This graph compares past wave heights from the geological record with maximum wave heights predicted by the model for different locations along the Bay of Plenty coastline.
By comparing the record of past events with results from a computer model, James Goff and Roy Walters are discovering how tsunamis could affect the Bay of Plenty in the future. Beyond its obvious blessings of fine weather and beautiful scenery, the Bay of Plenty on the North Island’s east co

PDF of this article (213 KB)

Modelled results: maximum water surface elevation showing wave focusing behind Motiti Island.
This graph compares past wave heights from the geological record with maximum wave heights predicted by the model for different locations along the Bay of Plenty coastline.

By comparing the record of past events with results from a computer model, James Goff and Roy Walters are discovering how tsunamis could affect the Bay of Plenty in the future.

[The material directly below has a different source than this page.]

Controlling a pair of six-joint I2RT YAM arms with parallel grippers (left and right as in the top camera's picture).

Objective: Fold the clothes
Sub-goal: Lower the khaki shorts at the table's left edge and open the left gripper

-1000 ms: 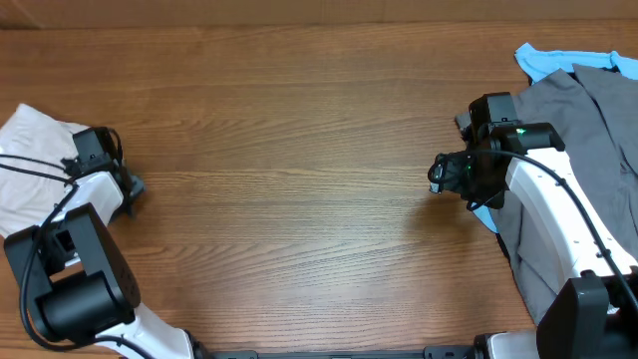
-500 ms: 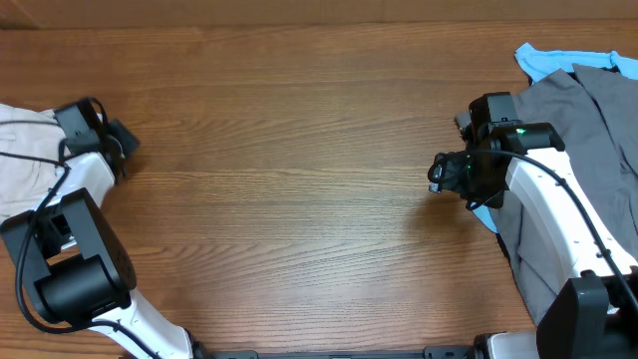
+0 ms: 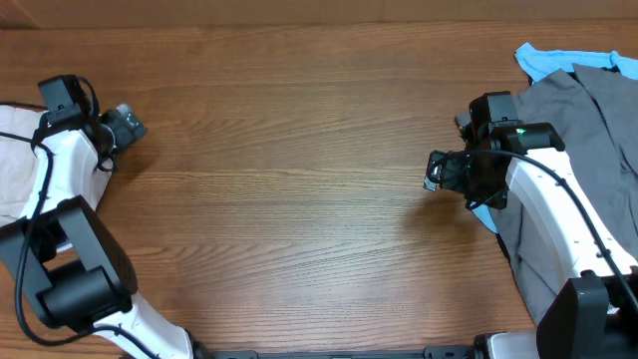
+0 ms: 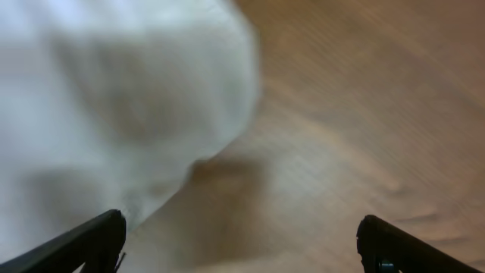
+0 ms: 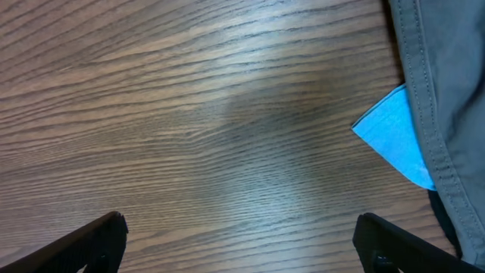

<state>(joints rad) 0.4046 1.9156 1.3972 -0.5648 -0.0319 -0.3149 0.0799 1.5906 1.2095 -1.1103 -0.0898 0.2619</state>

Beyond its obvious blessings of fine weather and beautiful scenery, the Bay of Plenty on the North Island’s east coast harbours a wide range of potential tsunami sources: local geological faults, subduction zone fault ruptures, volcanic eruptions, collapsing seamounts, and submarine landslides. Geological, geomorphological, and cultural evidence tells us that large tsunamis have inundated the coastline in the past, in some instances by over 6 m above mean sea level. Based on this evidence, we know that the region’s growing population and a flourishing agricultural economy are at risk from future flooding from the sea. On behalf of the local authority, Environment Bay of Plenty, scientists at NIWA have combined modelling and evidence of ancient tsunamis (palaeotsunamis) to answer two important questions:

  • What are the most likely sources for generating a catastrophic tsunami?

and

  • Can we link the palaeotsunami evidence with a specific source

To evaluate the most likely sources for catastrophic tsunamis, we use data on prehistoric events in conjunction with computer modelling. For the Bay of Plenty, we employed NIWA’s RiCOM model to simulate tsunamis from a suite of different potential sources. Then we compared the results with our palaeotsunami database across the whole region, compiled from records of palaeotsunami deposits: marine sediments deposited inland by past tsunamis. We simulated the largest possible events from the sources that seemed to offer the most concern. Then, if the modelled tsunami was too large to match the palaeotsunami data, we could always scale down the event, or else look to other sources to see if they offered a better match.

Local faults

To begin with, we chose to model tsunamis generated by three local sources: the Astrolabe, Volkner, and White Island faults. These are all ‘normal faults’, in which one part of the seabed slips downward. When we run the model, the tsunami waves separate from the point of rupture and propagate away from the fault in opposite directions. Each of these separate waves has different characteristics. The part of the tsunami propagated on the side of the fault that went downwards moves away from this starting point with a trough (negative wave) in front of it. The peak (positive wave) that follows along behind is amplified and runup in local areas is up to 2 m. While potentially damaging, this is far too small to match up with the palaeotsunami record of the region’s largest inundations.

Collapsing seamounts

An alternative option for matching the data for larger tsunamis is the collapse of a seamount or submarine volcano. However, these are point sources and the resultant tsunami tends to diminish rapidly as it moves away from the source. Important factors that control the size of a tsunami in these cases are the volume of the material that collapses, and the direction and depth of the collapse. For example, we modelled an entire collapse of Tumokemoke Knoll, the nearest large seamount to the Bay of Plenty coast. The knoll is about 4 km in diameter at the base, about 300 m high from its base, and 200 m below mean sea level. The volume of material that collapses in the simulation is about 1.2 cubic km. As expected, the tsunami decays rapidly with distance from the seamount source and the wave height is less than 1.5 m when it reaches the nearest shore. This is potentially damaging, but would be unlikely to leave any geological evidence. So, what else is out there?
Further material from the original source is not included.